*Exercise material*.
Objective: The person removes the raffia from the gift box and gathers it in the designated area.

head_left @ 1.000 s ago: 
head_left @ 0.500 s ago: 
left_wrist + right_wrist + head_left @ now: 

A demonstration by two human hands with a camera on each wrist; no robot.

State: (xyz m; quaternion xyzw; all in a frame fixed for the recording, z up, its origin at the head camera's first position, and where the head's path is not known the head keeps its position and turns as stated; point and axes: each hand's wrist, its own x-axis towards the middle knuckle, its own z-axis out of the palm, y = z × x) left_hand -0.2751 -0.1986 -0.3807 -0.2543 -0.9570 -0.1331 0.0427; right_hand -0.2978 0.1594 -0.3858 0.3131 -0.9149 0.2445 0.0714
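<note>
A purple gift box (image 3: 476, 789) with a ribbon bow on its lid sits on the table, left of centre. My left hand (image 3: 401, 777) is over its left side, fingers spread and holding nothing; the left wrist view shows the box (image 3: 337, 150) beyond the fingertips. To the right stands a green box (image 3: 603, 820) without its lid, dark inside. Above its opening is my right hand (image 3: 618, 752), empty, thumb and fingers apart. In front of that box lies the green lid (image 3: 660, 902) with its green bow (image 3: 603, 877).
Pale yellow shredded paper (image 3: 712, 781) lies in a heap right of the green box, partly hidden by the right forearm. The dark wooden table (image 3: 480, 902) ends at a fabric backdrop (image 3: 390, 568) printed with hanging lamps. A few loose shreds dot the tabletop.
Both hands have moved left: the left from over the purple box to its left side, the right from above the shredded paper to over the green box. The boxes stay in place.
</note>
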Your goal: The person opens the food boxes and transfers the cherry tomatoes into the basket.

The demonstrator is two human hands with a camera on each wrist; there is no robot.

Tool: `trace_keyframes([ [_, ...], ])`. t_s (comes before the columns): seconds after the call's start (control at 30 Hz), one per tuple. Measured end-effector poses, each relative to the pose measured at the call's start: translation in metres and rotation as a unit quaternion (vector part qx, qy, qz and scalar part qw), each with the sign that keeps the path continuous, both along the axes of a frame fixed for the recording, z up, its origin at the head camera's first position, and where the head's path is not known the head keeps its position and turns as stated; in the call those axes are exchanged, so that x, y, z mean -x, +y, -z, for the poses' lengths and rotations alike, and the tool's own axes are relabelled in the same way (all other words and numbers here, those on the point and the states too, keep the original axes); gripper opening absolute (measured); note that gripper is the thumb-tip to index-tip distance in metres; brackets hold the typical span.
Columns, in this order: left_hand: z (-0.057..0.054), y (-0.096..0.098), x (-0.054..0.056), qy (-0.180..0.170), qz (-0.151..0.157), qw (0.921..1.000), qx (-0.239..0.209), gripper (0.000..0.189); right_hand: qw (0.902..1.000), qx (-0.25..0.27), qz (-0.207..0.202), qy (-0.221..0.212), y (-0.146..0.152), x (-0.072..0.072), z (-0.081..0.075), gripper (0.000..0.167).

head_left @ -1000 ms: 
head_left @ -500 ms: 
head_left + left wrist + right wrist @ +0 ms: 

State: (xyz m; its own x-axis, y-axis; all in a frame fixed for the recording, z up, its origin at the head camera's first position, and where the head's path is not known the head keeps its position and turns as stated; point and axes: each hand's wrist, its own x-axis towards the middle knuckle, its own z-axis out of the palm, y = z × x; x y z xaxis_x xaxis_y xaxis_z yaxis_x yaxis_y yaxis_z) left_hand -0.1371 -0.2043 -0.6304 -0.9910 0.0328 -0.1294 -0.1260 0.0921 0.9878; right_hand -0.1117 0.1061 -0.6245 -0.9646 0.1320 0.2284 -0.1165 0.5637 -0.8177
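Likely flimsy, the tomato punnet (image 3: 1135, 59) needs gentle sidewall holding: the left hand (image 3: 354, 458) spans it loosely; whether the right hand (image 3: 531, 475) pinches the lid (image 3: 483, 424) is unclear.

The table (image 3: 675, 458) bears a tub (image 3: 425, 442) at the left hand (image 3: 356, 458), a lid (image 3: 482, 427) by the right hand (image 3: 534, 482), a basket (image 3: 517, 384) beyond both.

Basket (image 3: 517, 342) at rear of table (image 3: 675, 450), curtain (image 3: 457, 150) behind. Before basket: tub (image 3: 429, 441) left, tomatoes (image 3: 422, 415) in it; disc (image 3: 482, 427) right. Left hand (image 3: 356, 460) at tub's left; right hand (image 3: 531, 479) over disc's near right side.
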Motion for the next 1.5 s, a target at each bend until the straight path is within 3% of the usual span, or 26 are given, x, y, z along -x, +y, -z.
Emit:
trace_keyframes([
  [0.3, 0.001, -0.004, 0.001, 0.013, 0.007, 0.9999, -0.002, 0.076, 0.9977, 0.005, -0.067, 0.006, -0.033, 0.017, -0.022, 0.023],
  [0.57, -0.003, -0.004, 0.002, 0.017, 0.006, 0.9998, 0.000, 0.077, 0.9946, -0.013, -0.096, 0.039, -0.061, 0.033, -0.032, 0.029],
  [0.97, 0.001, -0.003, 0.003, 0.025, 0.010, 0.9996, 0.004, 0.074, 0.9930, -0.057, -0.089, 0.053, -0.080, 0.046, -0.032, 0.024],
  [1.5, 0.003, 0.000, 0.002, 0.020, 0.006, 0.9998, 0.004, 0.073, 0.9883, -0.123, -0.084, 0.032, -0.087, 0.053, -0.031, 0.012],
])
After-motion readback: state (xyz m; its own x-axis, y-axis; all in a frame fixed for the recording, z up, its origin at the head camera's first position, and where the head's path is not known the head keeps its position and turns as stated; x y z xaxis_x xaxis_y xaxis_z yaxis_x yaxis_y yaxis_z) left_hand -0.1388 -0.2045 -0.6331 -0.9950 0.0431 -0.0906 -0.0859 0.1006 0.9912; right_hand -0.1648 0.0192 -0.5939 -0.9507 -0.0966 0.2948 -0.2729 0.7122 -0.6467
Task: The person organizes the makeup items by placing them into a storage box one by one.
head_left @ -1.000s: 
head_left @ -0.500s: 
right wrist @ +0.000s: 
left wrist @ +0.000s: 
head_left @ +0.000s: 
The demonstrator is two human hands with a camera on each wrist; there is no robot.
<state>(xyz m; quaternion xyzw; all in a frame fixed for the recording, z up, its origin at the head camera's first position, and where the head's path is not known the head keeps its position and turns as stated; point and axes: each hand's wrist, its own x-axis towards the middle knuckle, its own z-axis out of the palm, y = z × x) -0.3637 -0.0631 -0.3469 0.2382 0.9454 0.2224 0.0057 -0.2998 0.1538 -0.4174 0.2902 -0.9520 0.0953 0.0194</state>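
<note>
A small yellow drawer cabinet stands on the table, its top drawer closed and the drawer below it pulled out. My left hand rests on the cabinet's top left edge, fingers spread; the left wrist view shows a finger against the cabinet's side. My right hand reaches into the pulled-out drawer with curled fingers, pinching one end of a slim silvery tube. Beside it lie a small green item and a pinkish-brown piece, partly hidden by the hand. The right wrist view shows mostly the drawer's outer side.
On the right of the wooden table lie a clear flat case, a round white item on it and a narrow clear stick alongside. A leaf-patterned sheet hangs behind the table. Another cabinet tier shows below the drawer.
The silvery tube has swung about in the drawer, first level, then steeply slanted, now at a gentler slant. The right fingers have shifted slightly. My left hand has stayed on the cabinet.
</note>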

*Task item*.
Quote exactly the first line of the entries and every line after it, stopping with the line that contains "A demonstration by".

*Solution below*.
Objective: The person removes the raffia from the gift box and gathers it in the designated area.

head_left @ 1.000 s ago: 
head_left @ 0.500 s ago: 
left_wrist + right_wrist + head_left @ now: 

A demonstration by two human hands with a camera on each wrist; no robot.

That's the full output for the exercise.